Location
- 300 Viking Blvd Winfield, Kansas

Information
- Former name: Winfield Junior-Senior High School
- School district: Winfield USD 465
- Enrollment: 664 (2023–2024)
- Newspaper: The Oracle
- Website: winfieldhs.usd465.com

= Winfield High School (Kansas) =

Winfield High School (WHS), previously Winfield Junior-Senior High School, is a senior high school in Winfield, Kansas. It is a part of Winfield Unified School District 465.

==History==
The school first opened prior to the start of the 20th Century in the former Central School, which received an addition in 1880. A new building, with three stories, and having an auditorium and gymnasium, opened in 1910; this facility, made of brick, was colored red. The new building began hosting assemblies of area schools and allowed for increased programming.

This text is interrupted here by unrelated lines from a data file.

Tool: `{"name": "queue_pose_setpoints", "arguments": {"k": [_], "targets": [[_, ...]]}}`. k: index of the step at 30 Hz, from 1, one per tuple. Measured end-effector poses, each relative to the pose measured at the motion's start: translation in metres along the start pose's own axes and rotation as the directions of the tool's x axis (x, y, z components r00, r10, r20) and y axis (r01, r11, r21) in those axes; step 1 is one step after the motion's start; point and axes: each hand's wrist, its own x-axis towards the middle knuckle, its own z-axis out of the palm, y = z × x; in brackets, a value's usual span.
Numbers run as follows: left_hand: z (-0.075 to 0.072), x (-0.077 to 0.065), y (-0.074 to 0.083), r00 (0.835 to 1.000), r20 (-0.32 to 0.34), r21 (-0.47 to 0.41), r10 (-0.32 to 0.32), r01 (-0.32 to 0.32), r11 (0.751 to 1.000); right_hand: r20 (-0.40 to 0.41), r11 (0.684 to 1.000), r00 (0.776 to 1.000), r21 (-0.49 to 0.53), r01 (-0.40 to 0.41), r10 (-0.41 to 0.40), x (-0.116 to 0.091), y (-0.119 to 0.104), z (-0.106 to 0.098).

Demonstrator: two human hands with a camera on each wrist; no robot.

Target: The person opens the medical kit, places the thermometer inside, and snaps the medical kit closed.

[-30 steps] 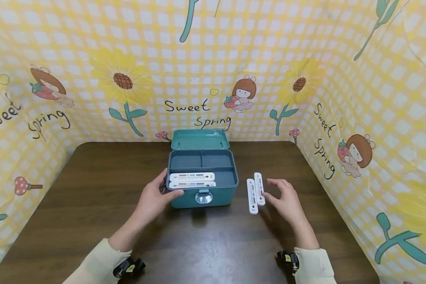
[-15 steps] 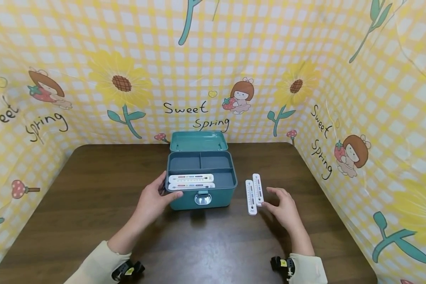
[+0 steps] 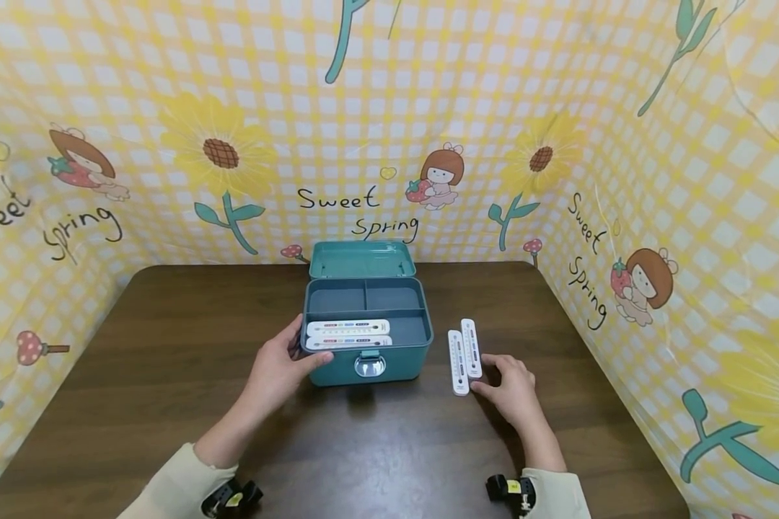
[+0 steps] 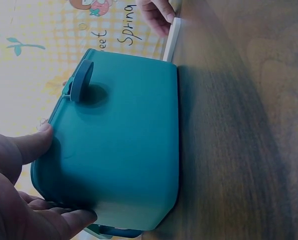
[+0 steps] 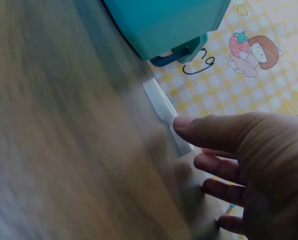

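Observation:
A teal storage box (image 3: pixel 402 362) stands with its lid raised on the table. My left hand (image 3: pixel 279 371) grips its front left corner, thumb on the front face and fingers along the side. Two white strip thermometers (image 3: pixel 349 327) with coloured marks lie crosswise in the box's front compartment. To the right of the box, two more white thermometers lie side by side, a left one (image 3: pixel 457 362) and a right one (image 3: pixel 470 347). My right hand (image 3: pixel 514 389) is beside the right one's near end, thumb and index finger spread apart right at its edge.
The box's two rear compartments (image 3: pixel 336 295) sit behind a divider, with the lid (image 3: pixel 362 259) tilted back behind them. A silver latch (image 3: pixel 370 366) is on the front. Patterned yellow cloth (image 3: pixel 266 144) surrounds the dark wooden table (image 3: pixel 201 317) at the back and sides.
My right hand has moved nearer to me and slightly left, down along the right thermometer to its near end. The left hand keeps its grip on the box; the thermometers stay put.

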Motion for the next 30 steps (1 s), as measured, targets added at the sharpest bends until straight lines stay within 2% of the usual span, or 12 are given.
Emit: {"name": "queue_pose_setpoints", "arguments": {"k": [6, 14, 30], "targets": [[0.004, -0.002, 0.000, 1.000, 0.000, -0.020, 0.002, -0.002, 1.000, -0.046, 0.999, 0.999, -0.050, -0.022, 0.020, -0.003, 0.000, 0.007], [0.007, -0.003, 0.000, 1.000, 0.004, -0.014, 0.004, -0.004, 1.000, -0.123, 0.989, 0.988, -0.098, -0.107, 0.094, -0.006, -0.004, 0.018], [0.001, -0.002, 0.003, 1.000, -0.004, -0.002, -0.002, 0.002, 1.000, -0.263, 0.980, 0.953, -0.088, -0.181, 0.152, 0.001, -0.013, 0.017]]}}
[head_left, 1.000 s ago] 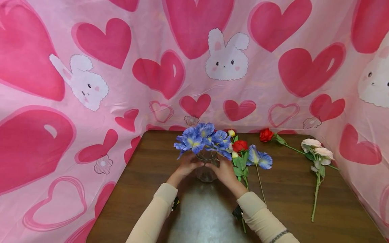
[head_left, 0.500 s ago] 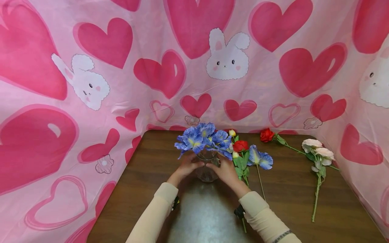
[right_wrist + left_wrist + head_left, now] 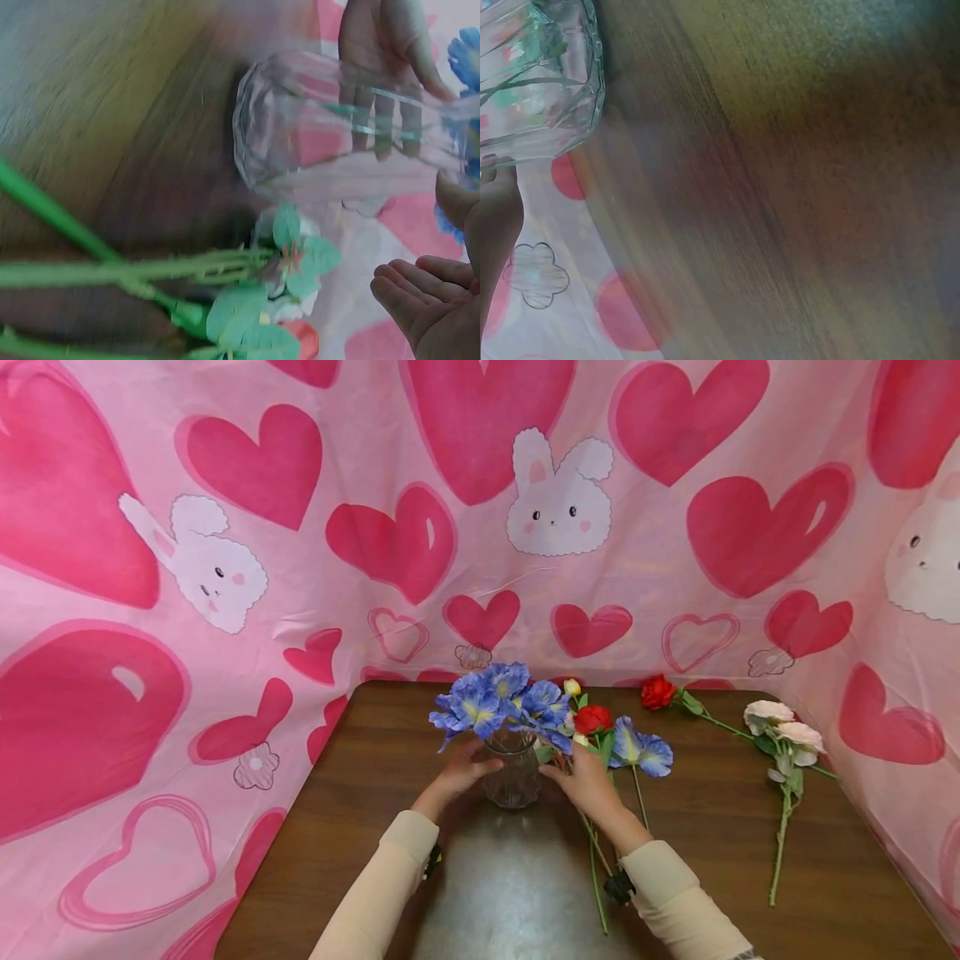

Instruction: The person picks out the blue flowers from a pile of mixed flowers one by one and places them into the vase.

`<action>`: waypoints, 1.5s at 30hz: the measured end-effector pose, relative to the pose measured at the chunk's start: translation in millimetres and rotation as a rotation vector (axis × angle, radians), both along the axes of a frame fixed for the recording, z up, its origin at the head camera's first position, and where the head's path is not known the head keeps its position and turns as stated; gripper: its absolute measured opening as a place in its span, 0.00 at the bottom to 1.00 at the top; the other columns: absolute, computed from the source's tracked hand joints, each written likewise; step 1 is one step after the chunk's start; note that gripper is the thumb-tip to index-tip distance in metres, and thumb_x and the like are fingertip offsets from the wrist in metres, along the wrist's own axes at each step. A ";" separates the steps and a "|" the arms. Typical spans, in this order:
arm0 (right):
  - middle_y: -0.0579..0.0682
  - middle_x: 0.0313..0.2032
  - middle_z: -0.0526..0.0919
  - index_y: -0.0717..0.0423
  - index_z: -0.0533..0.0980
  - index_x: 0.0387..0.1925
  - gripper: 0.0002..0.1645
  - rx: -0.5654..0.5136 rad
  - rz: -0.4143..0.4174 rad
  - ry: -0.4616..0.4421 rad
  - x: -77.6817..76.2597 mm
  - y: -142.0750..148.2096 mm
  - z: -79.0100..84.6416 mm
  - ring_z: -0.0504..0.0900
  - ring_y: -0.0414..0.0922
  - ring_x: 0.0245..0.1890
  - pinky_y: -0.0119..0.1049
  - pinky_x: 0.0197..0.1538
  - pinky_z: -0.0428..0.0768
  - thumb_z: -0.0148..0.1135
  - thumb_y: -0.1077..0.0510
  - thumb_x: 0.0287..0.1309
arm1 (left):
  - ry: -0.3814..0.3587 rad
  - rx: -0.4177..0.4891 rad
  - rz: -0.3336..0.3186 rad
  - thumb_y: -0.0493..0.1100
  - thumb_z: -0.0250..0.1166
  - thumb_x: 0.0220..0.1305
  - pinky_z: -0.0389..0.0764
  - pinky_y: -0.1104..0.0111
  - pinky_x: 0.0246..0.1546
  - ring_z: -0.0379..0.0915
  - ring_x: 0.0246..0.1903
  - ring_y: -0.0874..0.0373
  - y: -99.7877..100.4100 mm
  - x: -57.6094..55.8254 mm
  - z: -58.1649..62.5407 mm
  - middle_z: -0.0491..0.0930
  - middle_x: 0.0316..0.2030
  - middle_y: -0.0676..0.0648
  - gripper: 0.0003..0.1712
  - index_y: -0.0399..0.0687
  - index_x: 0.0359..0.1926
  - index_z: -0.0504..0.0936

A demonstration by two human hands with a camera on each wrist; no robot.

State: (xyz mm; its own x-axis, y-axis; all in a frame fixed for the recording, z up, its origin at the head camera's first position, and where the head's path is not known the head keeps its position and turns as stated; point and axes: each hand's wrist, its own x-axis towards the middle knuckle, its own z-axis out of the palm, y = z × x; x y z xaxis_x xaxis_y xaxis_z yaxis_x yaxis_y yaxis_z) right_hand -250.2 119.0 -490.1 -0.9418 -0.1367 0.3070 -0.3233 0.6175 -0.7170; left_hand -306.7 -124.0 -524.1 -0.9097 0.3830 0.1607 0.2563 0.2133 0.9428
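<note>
A clear glass vase [image 3: 512, 787] stands upright on the table, holding several blue irises [image 3: 480, 706] whose blooms spread over its rim. My left hand [image 3: 459, 768] grips the vase from the left, and the right wrist view shows its fingers [image 3: 382, 124] behind the glass. On the other side, my right hand [image 3: 592, 783] is apart from the vase, fingers extended and holding nothing. Beneath and beside it lie flower stems [image 3: 210, 262] with green leaves, partly hidden by the hand. A red rose [image 3: 593, 719] and a loose blue iris [image 3: 641, 750] lie just beyond.
Toward the right of the dark wooden table [image 3: 697, 860] lie another red rose [image 3: 657, 692] and a pale pink flower stem [image 3: 783, 810]. A pink curtain [image 3: 420, 435] printed with hearts and rabbits encloses the back and sides.
My right hand has let go of the vase and moved a little to the right, over the stems. The left hand and the vase have stayed in place.
</note>
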 end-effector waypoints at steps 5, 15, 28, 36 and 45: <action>0.65 0.47 0.81 0.67 0.74 0.56 0.32 0.058 -0.072 -0.050 2.1 18.4 3.1 0.80 0.60 0.46 0.55 0.48 0.78 0.72 0.54 0.54 | -0.001 -0.009 0.033 0.35 0.70 0.58 0.73 0.57 0.56 0.69 0.59 0.47 -0.4 -0.9 -3.7 0.77 0.57 0.40 0.29 0.37 0.61 0.76; 0.71 0.50 0.78 0.73 0.70 0.58 0.34 0.115 -0.189 -0.106 7.8 62.8 1.7 0.77 0.65 0.51 0.59 0.52 0.74 0.69 0.55 0.58 | -0.032 -0.011 0.034 0.38 0.70 0.59 0.75 0.56 0.54 0.71 0.57 0.46 -1.2 -0.2 -2.9 0.77 0.56 0.40 0.29 0.38 0.61 0.76; 0.62 0.29 0.79 0.71 0.76 0.37 0.23 0.240 -0.284 -0.300 21.0 108.3 -11.0 0.77 0.58 0.30 0.51 0.31 0.74 0.68 0.52 0.57 | 0.019 -0.019 0.020 0.40 0.70 0.59 0.75 0.55 0.54 0.69 0.58 0.45 -1.2 -0.7 -1.6 0.76 0.57 0.38 0.28 0.36 0.60 0.76; 0.59 0.27 0.81 0.67 0.79 0.29 0.19 0.298 -0.233 -0.441 28.4 121.3 -19.1 0.78 0.55 0.28 0.49 0.31 0.76 0.69 0.52 0.54 | 0.024 -0.025 0.012 0.35 0.69 0.59 0.72 0.55 0.57 0.68 0.60 0.44 -1.1 1.6 2.8 0.75 0.58 0.37 0.28 0.33 0.60 0.75; 0.47 0.17 0.66 0.54 0.68 0.14 0.23 0.344 -0.188 -0.509 36.0 122.7 -27.3 0.66 0.46 0.21 0.38 0.25 0.64 0.72 0.52 0.51 | 0.005 -0.016 -0.027 0.33 0.68 0.60 0.73 0.62 0.54 0.68 0.58 0.46 -0.3 19.0 32.1 0.74 0.58 0.33 0.28 0.28 0.60 0.73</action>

In 1911 the school newspaper, The Oracle, debuted. A bond proposal for an addition known as a "manual high school" building passed in 1916. In 1951 an industrial arts building opened to the west of the 1910 facility. In 1974 a new facility opened.

==Extracurricular activities==
The Winfield High School band appeared around 1910 and the first recording of its activities appeared in 1916; previously teenagers wanting to do band activities joined practice sessions from the junior league of the city band.

Beverley Olson Buller, who wrote the book Winfield, stated that the 1910s physical education classes "likely" resulted in the May Fete celebrations held in the mid-1910s.